Flyer profitiert von der Übernahme durch die ZEG
Doch dann kommt dem Unternehmen die internationale Finanzpolitik in die Quere: Anfang 2015 wird der Euro-Franken-Mindestkurs aufgehoben; Produkte aus der Schweiz werden im Ausland schlagartig deutlich teurer. Doch Flyer verdaut den „Euro-Schock“, zumal die neuen, attraktiven Modelle der Schweizer am Markt gut ankommen: Mit E-MTBs wie dem Uproc und dem modern gezeichneten Alltagsrad Gotour ist Flyer wieder auf Augenhöhe mit dem Wettbewerb. Doch um weiter wachsen zu können, braucht Flyer starke Partner beim Einkauf und im Vertrieb – und der wird gefunden: Im Sommer 2017 übernimmt die Kölner Zweirad-Einkaufs-Genossenschaft eG (ZEG) den Schweizer Hersteller, der als eigenständiges Unternehmen erhalten bleibt und von den Synergieeffekten innerhalb der Gruppe profitiert.

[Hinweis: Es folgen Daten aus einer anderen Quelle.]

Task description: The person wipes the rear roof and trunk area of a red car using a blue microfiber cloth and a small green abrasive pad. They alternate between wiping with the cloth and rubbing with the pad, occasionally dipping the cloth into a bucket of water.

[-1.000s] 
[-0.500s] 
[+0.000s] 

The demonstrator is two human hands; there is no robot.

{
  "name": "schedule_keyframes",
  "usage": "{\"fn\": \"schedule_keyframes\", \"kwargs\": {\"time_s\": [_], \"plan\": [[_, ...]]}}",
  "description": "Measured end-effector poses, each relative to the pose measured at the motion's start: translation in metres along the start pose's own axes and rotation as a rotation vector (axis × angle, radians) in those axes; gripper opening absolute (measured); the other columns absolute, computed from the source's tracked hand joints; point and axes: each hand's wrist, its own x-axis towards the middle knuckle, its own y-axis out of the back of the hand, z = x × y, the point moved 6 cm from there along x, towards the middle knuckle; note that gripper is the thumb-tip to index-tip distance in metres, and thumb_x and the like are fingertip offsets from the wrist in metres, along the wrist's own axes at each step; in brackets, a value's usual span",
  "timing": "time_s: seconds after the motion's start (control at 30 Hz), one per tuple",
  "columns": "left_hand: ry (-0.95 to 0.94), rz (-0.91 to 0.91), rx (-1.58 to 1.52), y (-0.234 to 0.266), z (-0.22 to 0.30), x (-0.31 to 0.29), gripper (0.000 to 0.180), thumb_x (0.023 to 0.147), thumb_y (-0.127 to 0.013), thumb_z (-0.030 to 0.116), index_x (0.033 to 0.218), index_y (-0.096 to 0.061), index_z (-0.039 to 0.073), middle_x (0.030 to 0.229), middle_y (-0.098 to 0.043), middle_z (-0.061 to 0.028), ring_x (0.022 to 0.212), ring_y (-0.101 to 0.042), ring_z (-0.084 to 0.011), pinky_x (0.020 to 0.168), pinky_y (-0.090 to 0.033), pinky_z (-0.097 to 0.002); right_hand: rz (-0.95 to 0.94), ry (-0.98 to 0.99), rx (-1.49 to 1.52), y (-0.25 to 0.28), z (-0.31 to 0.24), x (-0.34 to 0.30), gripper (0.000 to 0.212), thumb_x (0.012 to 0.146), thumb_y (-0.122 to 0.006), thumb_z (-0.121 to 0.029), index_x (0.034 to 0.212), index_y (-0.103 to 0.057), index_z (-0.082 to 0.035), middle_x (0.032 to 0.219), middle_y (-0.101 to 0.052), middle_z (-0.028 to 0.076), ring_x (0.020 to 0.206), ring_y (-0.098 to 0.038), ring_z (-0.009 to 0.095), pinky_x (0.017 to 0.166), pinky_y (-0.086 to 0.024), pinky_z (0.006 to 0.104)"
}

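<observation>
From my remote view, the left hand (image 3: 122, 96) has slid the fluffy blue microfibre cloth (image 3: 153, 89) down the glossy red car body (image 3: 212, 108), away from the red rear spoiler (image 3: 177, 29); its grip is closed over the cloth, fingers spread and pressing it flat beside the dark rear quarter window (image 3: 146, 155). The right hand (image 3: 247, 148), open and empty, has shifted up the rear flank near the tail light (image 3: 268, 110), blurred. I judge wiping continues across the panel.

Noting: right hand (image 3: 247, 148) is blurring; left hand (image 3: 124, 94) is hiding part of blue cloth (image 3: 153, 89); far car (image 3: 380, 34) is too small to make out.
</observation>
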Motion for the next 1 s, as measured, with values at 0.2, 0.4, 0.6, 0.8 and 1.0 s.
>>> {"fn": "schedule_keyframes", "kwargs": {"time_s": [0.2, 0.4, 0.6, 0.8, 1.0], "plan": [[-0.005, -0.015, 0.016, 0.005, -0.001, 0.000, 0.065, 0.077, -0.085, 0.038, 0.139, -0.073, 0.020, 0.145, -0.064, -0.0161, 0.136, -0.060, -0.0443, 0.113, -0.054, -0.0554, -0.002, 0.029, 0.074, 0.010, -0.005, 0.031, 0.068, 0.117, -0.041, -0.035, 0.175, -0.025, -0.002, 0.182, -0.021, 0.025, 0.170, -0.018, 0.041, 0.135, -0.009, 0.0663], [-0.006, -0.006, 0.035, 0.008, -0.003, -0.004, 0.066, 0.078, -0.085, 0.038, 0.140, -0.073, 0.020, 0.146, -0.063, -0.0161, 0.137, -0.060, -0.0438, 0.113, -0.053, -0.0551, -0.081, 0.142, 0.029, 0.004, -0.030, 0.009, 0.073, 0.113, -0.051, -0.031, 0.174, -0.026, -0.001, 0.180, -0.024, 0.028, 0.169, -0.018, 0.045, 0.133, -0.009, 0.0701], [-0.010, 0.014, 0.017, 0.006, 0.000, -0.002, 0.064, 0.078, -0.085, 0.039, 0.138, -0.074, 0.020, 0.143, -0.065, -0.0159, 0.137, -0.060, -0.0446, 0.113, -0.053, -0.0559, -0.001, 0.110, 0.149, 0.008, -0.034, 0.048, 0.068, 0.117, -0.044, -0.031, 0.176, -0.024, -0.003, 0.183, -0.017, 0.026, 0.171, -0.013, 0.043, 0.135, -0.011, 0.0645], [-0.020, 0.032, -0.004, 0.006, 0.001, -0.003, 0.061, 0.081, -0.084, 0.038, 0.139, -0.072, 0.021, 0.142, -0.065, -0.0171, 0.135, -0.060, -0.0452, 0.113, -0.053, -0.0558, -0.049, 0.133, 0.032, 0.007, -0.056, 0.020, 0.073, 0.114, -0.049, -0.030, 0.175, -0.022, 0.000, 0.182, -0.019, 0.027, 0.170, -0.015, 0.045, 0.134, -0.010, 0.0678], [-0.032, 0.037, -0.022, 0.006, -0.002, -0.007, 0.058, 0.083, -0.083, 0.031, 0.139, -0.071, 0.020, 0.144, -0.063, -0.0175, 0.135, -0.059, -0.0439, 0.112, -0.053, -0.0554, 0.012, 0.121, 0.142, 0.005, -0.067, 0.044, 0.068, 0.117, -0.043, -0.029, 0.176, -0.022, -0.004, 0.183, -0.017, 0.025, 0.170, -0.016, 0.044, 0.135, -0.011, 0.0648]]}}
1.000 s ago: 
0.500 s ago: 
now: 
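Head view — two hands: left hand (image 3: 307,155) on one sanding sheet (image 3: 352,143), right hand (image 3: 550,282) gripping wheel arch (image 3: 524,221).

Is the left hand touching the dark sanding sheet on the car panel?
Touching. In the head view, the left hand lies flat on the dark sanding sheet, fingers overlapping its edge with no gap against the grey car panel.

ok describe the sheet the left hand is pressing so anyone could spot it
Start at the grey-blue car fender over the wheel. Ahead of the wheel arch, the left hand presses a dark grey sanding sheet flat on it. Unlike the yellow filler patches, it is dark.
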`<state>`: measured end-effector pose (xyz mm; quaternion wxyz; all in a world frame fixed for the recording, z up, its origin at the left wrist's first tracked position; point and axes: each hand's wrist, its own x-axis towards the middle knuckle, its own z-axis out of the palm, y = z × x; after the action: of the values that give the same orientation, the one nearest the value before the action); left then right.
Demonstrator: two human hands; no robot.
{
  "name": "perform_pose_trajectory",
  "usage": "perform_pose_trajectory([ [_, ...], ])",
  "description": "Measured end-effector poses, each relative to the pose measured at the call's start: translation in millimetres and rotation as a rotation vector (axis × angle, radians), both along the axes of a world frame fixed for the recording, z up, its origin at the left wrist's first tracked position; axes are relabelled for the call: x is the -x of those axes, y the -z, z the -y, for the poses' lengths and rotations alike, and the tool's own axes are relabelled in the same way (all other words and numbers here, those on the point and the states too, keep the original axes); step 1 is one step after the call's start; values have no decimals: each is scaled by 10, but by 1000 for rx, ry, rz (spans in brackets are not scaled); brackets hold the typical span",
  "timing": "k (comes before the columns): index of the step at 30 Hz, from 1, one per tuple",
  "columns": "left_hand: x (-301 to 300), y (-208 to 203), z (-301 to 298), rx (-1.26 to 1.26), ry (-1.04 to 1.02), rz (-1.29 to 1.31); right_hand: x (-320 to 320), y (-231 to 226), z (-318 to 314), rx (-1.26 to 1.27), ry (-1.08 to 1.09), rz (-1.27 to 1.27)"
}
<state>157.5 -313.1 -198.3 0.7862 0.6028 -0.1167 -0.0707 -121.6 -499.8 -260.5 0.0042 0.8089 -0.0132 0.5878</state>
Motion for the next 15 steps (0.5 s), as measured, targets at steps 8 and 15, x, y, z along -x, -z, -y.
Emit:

Der Markenkern als Schweizer Traditionsmarke bleibt erhalten
Das Management nutzt die neuen Strukturen, um kräftig zu investieren, zumal sich auch Flyer im Corona-Boom über die steigende Nachfrage freuen kann. Im Frühjahr 2021 läuft eine dritte Fertigungslinie an, mit der die Produktion auf rund 100.000 E-Bikes hochgefahren werden kann. Doch der branchenweite Abschwung trifft auch Flyer. Bestellungen und Umsätze halbieren sich; Ende 2023 muss das Unternehmen ein Viertel der Belegschaft entlassen. Auch in Köln schrillen die Alarmglocken: Zwar möchte die ZEG den Standort erhalten, doch die Montage im Hochlohnland Schweiz wird angesichts der Marktlage immer problematischer. Am Ende wird ein Umzug der Fertigung nach Deutschland beschlossen; der Stadtort Huttwil bliebt bestehen und beherbergt auch weiterhin Entwicklung und Marketing – mithin der Schweizer Markenkern von Flyer (Velomotion berichtete). 30 Jahre E-Bike-Geschichte finden damit keineswegs ihren Abschluss; vielmehr ist der Fortbestand von Flyer als innovative Premiummarke durch diesen Schritt gesichert. Wer weiß – vielleicht sorgt erst das große Händlernetz der ZEG für die Sichtbarkeit, die Flyer braucht, um einmal mehr richtig durchzustarten.